Found another unicorn! We continue our mission of debunking the fake geek girl stereotype by introducing Linda Grant (36), a self-proclaimed SciFi geek! When she was a little girl, Linda's mom introduced her to Star Trek The Original Series. Both of them would watch the re-runs together and go see the original movies in the theater. Linda explained: "My introduction to science fiction was definitely through my mom. Watching Star Trek definitely led me to investigate other aspects of geek culture." In addition to introducing her to science fiction, Linda's mom also gave her valuable advice while she was little: "She taught me that it's OK to like things that not everyone likes. If it makes you different, that is completely fine." Nowadays, Linda's favorite shows continue to be science fiction shows. They include Star Trek (of course!), Firefly, True Blood, Lost, among others.
What attracts Linda the most to science fiction is its uniqueness, originality, and the fact that she can visit different places through it. She also enjoys the acceptance of different people and cultures in science fiction and how they work together to achieve a common goal: "I’ve never been good at being what society expects of a female. I remember I would cut the heels off my Barbie's shoes because to me that was more comfortable for her. Stuff like that made me feel different from other girls. That’s why I like Star Trek and most science fiction shows, because even though everybody is different, they still get along, accept each other, and work together".

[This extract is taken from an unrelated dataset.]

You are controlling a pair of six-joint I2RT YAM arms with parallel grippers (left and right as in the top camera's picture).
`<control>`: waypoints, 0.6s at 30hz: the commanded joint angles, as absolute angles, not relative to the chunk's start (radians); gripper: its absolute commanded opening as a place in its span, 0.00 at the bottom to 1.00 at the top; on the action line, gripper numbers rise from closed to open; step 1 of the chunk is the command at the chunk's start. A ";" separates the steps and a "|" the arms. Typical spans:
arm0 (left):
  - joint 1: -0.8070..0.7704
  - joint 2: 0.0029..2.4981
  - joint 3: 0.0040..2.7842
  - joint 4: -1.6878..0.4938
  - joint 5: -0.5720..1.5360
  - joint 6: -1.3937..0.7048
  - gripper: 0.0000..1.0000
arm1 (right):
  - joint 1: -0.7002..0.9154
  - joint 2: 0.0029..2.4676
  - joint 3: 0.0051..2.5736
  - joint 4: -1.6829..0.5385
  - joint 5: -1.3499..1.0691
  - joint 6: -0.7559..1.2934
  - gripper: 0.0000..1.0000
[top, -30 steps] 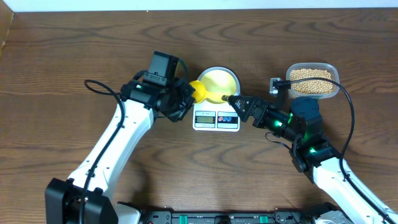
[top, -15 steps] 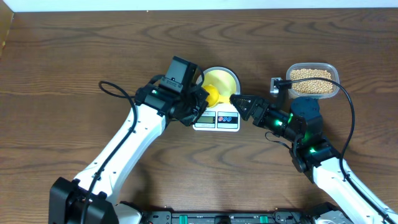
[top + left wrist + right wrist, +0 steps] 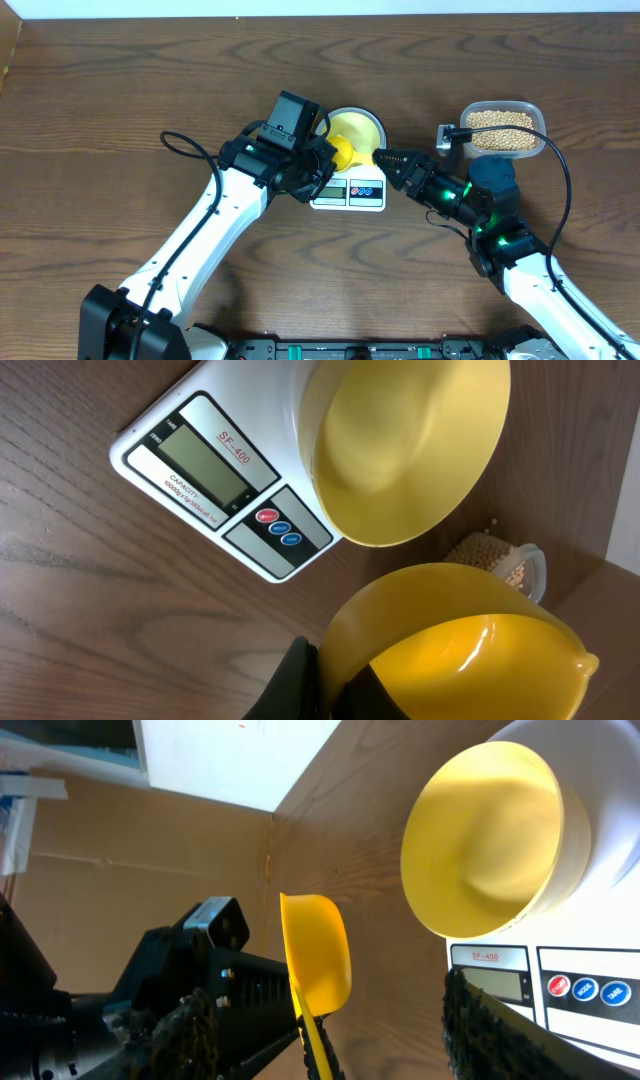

Aside from science fiction, Linda also loves vampire stories. She is absolutely obsessed with "The Black Dagger Brotherhood" book series. She gushed: "I am a huge fan of J.R. Ward. She has created this intricate world with a whole vampire society. I just think it is amazing that it all comes out of her brain. I admire people that can create a world and completely make it their own. It’s like visiting a different place every single time. She also has a way of writing her characters that makes me feel like they are people I might know in real life." In fact, one of her favorite characters of all time is Wrath the Vampire King: "I’ve been reading the books for so long and that is my absolute favorite character. He is so interesting, I want to meet him." She is indeed a fan. In her apartment, she has all the books and even one signed by J.R. Ward.
Even though Linda learned from a young age that being different was absolutely fine, her experiences in school presented a challenge. In her own words: "I was bullied when I was younger because I was different. I was really tall, I wasn’t very girly, and I always had my own views and opinions. Which is not necessarily a bad thing." Due to these experiences, Linda felt hesitant to call herself a geek: "I didn’t want to call myself that word because of the negative connotation it carried. When you are in school, you try really hard to fit in, everyone wants to be cool, so calling myself a geek wasn’t a priority to me." She used to associate the word with science and technology only, but today she defines geek as someone that has a passion towards something really cool, anything really. She said: "My definition has definitely changed. After I turned 30, I decided to not care about what people thought." Today, Linda can confidently say she is a proud geek. She feels welcomed in geek culture, at least within her fandoms: "I’ve been lucky enough to not experience any negativity from other geeks regarding the things that I like."
After joining Ladies Geeking Out (LGO), Linda's perspective on geeks and the culture in general has improved even more. She said: "It has been great to find more people like me out there. Before, if someone talked to me about Comic Con I would have a different perspective and think that I wouldn’t have anything in common with them. But now, I know I do." In addition, the friendships that she has cultivated in LGO have allowed her to feel more comfortable with female friends: "I used to be leery of female friendships because I had the impression that girls were catty. This perspective was hugely influenced by how society portrays females and my previous experiences in high school. But the girls that I’ve met through LGO have all been nice, with similar interests to mine, and they have never been mean to me." Interestingly, Linda was one of the first women to join LGO and she has always been a great help to me and to anyone in the group who needs a hand. She is always willing to boost others up and offer her friendship to every single person in the group. She is kind, compassionate, and caring. She is not a unicorn, she exists, she is a geek and she is absolutely amazing.